**WHAT IS BEING ASKED**
When the line with "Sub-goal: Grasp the" is found, repeat it and all lines that follow it exactly, stopping at the end of the listing.

**INFORMATION PROVIDED**
*****

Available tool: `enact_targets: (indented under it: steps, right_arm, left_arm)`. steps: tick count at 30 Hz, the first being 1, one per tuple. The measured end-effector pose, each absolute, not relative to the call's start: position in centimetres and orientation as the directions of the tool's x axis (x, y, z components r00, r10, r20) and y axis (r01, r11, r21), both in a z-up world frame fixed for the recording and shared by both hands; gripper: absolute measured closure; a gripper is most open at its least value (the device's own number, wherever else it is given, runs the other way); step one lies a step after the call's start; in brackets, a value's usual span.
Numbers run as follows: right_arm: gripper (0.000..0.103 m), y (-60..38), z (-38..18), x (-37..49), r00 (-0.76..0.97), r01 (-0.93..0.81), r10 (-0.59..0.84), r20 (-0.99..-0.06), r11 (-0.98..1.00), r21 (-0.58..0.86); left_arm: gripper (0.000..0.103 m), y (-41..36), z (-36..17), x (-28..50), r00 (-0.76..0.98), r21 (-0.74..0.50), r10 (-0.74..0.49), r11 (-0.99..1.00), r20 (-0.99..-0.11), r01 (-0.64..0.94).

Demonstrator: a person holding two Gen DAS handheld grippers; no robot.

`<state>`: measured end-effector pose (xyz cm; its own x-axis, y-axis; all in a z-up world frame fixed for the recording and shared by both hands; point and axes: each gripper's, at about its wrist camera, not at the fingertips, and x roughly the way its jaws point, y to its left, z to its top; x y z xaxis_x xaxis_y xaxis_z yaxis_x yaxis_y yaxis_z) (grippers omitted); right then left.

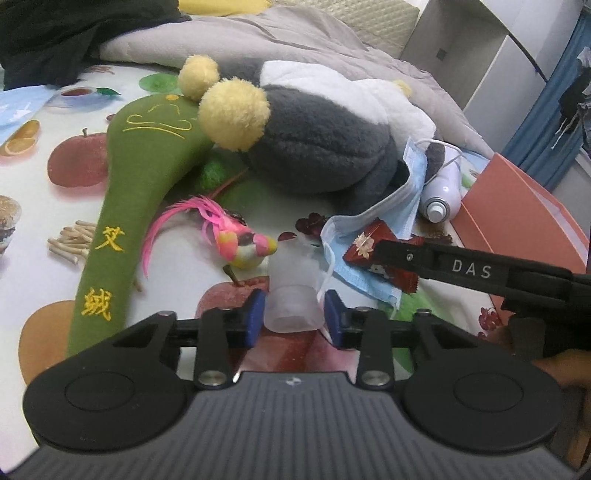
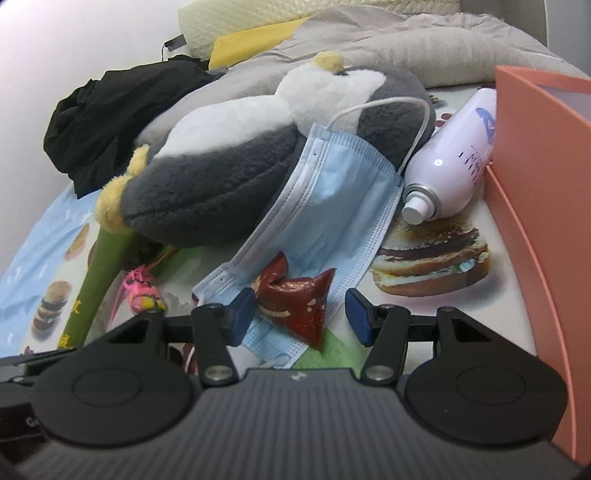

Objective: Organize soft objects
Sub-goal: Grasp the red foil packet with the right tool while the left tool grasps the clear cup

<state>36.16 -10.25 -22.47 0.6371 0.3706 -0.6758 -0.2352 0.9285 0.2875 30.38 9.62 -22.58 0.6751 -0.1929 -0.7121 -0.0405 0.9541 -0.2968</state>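
Left wrist view, left tongs (image 1: 294, 314) grasping frosted cap (image 1: 291, 295), right tongs (image 2: 300, 317) released around red packet (image 2: 295, 302).

I was working in a bedroom at home: a rumpled grey quilt (image 1: 332, 40) lay bunched on the food-print sheet (image 1: 33, 206), with a quilted pillow (image 2: 229, 22) and dark clothes (image 2: 110, 110) beside it, and a penguin plush (image 1: 325, 140) in front of it.
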Motion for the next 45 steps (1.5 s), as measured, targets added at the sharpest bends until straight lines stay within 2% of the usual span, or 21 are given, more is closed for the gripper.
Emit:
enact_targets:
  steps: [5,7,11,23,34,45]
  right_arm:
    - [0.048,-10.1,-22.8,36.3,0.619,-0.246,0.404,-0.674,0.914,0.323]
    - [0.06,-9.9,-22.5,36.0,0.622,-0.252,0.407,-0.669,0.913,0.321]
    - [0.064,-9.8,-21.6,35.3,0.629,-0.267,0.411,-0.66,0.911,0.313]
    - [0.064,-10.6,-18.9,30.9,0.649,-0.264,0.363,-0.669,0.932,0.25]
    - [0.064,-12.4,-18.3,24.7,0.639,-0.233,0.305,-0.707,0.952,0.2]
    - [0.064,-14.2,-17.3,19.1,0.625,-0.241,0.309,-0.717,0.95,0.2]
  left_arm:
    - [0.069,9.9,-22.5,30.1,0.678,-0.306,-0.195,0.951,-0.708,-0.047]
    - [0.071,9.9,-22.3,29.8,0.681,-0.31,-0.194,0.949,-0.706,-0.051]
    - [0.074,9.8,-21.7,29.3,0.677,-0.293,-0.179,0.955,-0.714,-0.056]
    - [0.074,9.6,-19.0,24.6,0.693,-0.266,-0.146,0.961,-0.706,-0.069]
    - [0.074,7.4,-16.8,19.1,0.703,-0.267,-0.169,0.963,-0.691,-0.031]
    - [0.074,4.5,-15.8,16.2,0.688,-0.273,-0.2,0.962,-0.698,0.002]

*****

**EXERCISE RESPONSE**
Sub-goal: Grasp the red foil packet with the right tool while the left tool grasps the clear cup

<state>36.16 -10.25 -22.47 0.6371 0.3706 -0.6758 -0.2352 0.9285 0.2875 30.38 9.62 -22.58 0.6751 -0.1929 -0.7121 -0.0405 0.9541 -0.2968</state>
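Left wrist view, left tongs (image 1: 294, 314) grasping frosted cap (image 1: 291, 295), right tongs (image 2: 300, 317) released around red packet (image 2: 295, 302).

I was working in a bedroom at home: a rumpled grey quilt (image 1: 332, 40) lay bunched on the food-print sheet (image 1: 33, 206), with a quilted pillow (image 2: 229, 22) and dark clothes (image 2: 110, 110) beside it, and a penguin plush (image 1: 325, 140) in front of it.
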Motion for the next 45 steps (1.5 s), as measured, targets added at the sharpest bends until straight lines stay within 2% of the usual span, or 21 are given, more is closed for the gripper.
Emit:
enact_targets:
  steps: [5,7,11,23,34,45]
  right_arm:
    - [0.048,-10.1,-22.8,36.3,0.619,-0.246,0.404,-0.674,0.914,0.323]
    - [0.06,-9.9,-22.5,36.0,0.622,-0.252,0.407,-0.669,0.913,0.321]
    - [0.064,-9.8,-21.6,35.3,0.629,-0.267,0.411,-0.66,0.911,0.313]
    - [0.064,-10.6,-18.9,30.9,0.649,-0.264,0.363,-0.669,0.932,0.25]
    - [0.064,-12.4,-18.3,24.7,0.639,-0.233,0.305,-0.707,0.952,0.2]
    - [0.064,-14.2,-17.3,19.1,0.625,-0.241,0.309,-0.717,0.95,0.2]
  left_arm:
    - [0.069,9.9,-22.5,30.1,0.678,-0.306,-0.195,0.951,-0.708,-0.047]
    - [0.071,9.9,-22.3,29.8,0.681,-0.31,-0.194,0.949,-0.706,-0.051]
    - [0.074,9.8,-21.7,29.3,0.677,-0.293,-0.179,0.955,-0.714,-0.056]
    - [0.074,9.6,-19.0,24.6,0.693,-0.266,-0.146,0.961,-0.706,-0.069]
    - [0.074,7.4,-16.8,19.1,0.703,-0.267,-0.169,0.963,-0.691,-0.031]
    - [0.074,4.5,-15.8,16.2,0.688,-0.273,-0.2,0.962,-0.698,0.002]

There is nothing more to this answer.